《Synthesis of Pd@graphene oxide framework nanocatalyst with enhanced activity in Heck-Mizoroki cross-coupling reaction》 was written by Shekarizadeh, Arezoo; Azadi, Roya. Computed Properties of C5H5BrN2 And the article was included in Applied Organometallic Chemistry in 2020. The article conveys some information:
A new method was developed for producing a catalyst involving a Pd nanoparticle (NP) embedded in a graphene oxide framework (Pd@GOF) with ordered macro- and mesoporous structures. First, 5,5′-diamino-2,2′-bipyridine was selected as crosslinking for covalent modification of GO nanosheets to prepare a 3-dimensional (3D) framework with interlayer spaces in which well-dispersed and ultra-small Pd NPs in situ grew and embedded the framework.

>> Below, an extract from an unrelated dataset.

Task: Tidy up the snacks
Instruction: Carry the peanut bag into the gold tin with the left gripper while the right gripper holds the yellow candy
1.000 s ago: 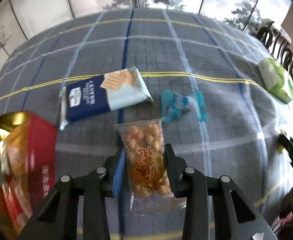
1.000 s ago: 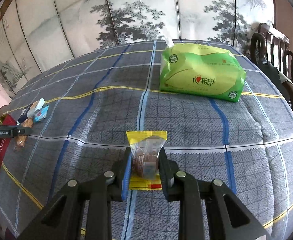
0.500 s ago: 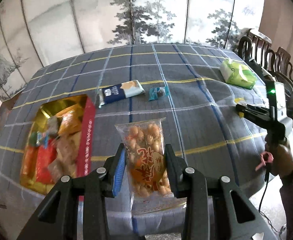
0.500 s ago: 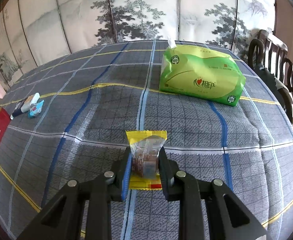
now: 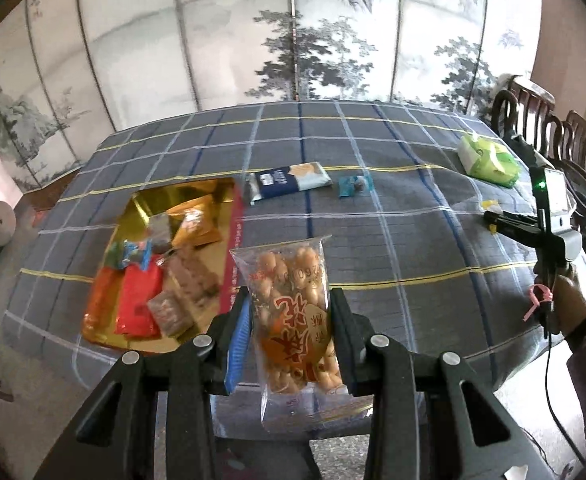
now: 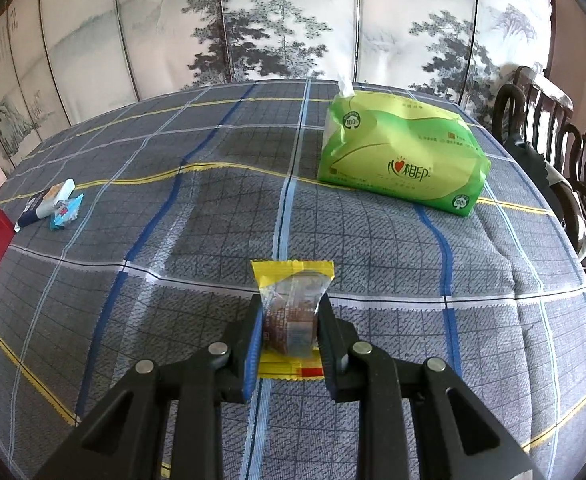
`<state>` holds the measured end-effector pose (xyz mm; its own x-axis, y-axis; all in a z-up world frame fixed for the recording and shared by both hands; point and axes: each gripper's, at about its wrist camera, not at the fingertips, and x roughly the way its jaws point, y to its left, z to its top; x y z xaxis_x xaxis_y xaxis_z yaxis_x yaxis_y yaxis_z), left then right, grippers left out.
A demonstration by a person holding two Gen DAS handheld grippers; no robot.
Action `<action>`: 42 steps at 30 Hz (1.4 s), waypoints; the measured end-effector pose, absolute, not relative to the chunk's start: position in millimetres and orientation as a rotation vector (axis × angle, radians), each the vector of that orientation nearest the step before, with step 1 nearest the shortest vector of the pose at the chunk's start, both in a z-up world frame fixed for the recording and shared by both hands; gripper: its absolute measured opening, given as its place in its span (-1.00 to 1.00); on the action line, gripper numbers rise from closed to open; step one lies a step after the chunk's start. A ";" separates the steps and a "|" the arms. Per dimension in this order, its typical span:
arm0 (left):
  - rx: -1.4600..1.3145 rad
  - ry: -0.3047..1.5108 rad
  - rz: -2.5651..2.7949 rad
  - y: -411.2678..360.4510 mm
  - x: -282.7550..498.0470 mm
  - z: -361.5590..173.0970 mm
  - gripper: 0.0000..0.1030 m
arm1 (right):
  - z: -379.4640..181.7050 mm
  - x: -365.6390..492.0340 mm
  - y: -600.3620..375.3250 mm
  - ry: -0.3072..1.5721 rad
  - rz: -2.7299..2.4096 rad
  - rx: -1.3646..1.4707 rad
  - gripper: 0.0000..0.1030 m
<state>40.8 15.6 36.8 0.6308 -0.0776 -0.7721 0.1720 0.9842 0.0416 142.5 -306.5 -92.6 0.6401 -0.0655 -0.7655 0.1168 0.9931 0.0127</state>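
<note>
1. Here, in the left wrist view, the left gripper [image 5: 291, 344] has its fingers clamped on the sides of a clear nut bag [image 5: 293, 320], held above the near table [image 5: 413, 220] edge. I judge the bag light, crinkly and slippery, its contents loose; a grip across the filled middle suits it. The red and gold box [image 5: 231, 256] of wrapped snacks lies at ten o'clock.

2. In the right wrist view, the right gripper [image 6: 289, 330] has its fingers shut on a small yellow-edged cake packet [image 6: 291, 308] over the checked cloth. It looks soft and crushable. A glossy green tissue pack [image 6: 403, 164] sits at one o'clock.
</note>
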 end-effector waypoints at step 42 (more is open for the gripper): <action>-0.039 1.005 0.156 193.5 106.6 -15.4 -0.34 | -92.2 142.0 -303.1 0.874 -0.115 0.046 -0.52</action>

The synthesized nanopores 3D Pd@GOF can act as nanoreactors to help the reaction substrates thoroughly come into contact with the surface of Pd NPs, thereby exhibiting high activity toward the Heck reaction, rarely reported concerning Pd NPs supported on 1-side functionalized graphene. The Pd@GOF catalyst can be used 10 times without any significant loss in the catalytic activity, confirming the long-term stability of this catalyst. The covalently assembled GOF was proposed as a universal platform for hosting noble metal NPs to construct the desired metal@GOF nanocatalyst with improved activity and stability that can be used in a broad range of practical applications. In the part of experimental materials, we found many familiar compounds, such as 6-Bromopyridin-3-amine(cas: 13534-97-9Computed Properties of C5H5BrN2)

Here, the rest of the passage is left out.